**Work task**:
Please reproduce the listing below exactly, leaving out every picture.

Material provided section start

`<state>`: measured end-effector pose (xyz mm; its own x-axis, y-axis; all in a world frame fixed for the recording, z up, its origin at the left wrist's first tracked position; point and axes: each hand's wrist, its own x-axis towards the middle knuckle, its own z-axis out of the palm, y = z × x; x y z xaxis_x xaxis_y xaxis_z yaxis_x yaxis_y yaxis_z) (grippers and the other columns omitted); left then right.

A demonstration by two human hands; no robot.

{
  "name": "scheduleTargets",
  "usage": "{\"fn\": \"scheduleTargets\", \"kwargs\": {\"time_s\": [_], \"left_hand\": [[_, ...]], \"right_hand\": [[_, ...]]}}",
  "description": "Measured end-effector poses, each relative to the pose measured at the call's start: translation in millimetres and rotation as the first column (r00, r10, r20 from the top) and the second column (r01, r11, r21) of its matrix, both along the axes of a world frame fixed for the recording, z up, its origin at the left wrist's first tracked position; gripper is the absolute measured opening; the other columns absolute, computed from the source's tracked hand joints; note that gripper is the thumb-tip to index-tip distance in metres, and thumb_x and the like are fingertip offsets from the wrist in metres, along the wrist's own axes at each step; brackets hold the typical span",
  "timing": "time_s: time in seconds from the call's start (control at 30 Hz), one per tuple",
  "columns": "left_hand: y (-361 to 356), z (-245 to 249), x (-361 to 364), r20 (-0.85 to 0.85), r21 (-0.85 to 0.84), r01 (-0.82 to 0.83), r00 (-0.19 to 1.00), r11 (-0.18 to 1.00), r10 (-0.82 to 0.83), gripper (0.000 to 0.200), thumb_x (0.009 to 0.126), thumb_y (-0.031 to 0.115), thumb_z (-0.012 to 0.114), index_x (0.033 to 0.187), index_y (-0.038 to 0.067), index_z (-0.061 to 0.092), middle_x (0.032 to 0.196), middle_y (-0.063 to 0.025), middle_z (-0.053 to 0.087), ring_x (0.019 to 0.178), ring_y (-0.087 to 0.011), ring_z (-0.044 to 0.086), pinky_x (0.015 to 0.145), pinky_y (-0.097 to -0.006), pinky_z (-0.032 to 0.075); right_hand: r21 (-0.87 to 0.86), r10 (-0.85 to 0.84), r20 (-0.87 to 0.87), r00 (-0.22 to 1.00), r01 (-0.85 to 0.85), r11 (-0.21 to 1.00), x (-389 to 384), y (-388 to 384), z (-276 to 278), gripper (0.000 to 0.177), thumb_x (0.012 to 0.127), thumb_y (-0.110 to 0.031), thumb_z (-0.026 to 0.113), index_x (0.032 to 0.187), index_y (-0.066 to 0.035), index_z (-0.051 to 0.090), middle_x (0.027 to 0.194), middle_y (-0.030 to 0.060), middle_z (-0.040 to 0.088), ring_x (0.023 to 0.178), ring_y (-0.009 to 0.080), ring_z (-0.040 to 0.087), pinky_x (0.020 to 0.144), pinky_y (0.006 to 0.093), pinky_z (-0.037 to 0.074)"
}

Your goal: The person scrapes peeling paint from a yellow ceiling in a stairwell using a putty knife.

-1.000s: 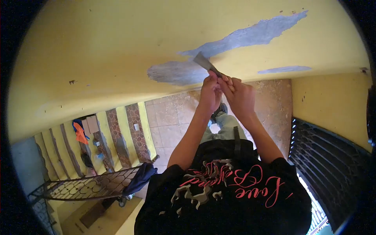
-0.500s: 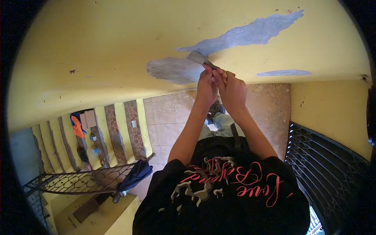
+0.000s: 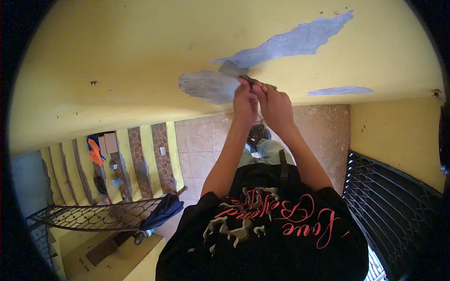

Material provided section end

**Solution below**:
`<state>`: measured end-effector pose (xyz mm; its own x-axis, y-axis; all in a world frame fixed for the recording, z up, its origin at the left wrist's first tracked position; point and axes: each hand's wrist, its own x-axis towards the middle knuckle, its own z-axis out of the palm, y = z × x; x y z xaxis_x xaxis_y xaxis_z yaxis_x yaxis_y yaxis_z) (grippers and the other columns omitted); left then right.

A demonstration by two human hands; no robot.

{
  "name": "scheduleTargets",
  "usage": "{\"fn\": \"scheduleTargets\", \"kwargs\": {\"time_s\": [_], \"left_hand\": [[_, ...]], \"right_hand\": [[_, ...]]}}",
  "description": "Measured end-effector poses, each relative to the pose measured at the call's start: translation in millimetres and rotation as the first column (r00, r10, r20 from the top) and the second column (r01, r11, r21) of its matrix, both along the axes of a world frame fixed for the recording, z up, its origin at the left wrist's first tracked position; gripper is the absolute measured opening; the other columns absolute, computed from the source's tracked hand joints; note that gripper is the thumb-tip to index-tip distance in metres, and thumb_x and the like are fingertip offsets from the wrist in metres, along the wrist's own axes at each step; brackets hold the typical span",
  "timing": "time_s: time in seconds from the call's start (control at 30 Hz), one per tuple",
  "columns": "left_hand: y (-361 to 356), z (-245 to 249), x (-361 to 364), r20 (-0.85 to 0.85), r21 (-0.85 to 0.84), r01 (-0.82 to 0.83), r00 (-0.19 to 1.00), r11 (-0.18 to 1.00), r10 (-0.82 to 0.83), gripper (0.000 to 0.200), thumb_x (0.009 to 0.126), thumb_y (-0.031 to 0.115), thumb_z (-0.012 to 0.114), index_x (0.033 to 0.187), index_y (-0.038 to 0.067), index_z (-0.061 to 0.092), middle_x (0.032 to 0.196), middle_y (-0.063 to 0.025), middle_z (-0.053 to 0.087), ring_x (0.019 to 0.178), ring_y (-0.087 to 0.011), ring_z (-0.044 to 0.086), pinky_x (0.015 to 0.145), pinky_y (-0.097 to -0.006), pinky_z (-0.032 to 0.075); right_hand: r21 (-0.87 to 0.86), r10 (-0.85 to 0.84), r20 (-0.87 to 0.87), r00 (-0.22 to 1.00), r01 (-0.85 to 0.85), r11 (-0.21 to 1.00), x (-389 to 384), y (-388 to 384), z (-276 to 278), gripper (0.000 to 0.177), thumb_x (0.012 to 0.127), thumb_y (-0.110 to 0.031), thumb_z (-0.026 to 0.113), index_x (0.032 to 0.187), index_y (-0.066 to 0.035), index_z (-0.051 to 0.090), middle_x (0.027 to 0.194), middle_y (-0.030 to 0.060), middle_z (-0.040 to 0.088), ring_x (0.023 to 0.178), ring_y (-0.009 to 0.080), ring_z (-0.040 to 0.087), pinky_x (0.020 to 0.144), pinky_y (0.006 to 0.093), pinky_z (-0.037 to 0.074)"
}

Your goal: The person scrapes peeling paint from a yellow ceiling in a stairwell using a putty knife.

-1.000s: 
-0.500s: 
+0.000s: 

This response is done.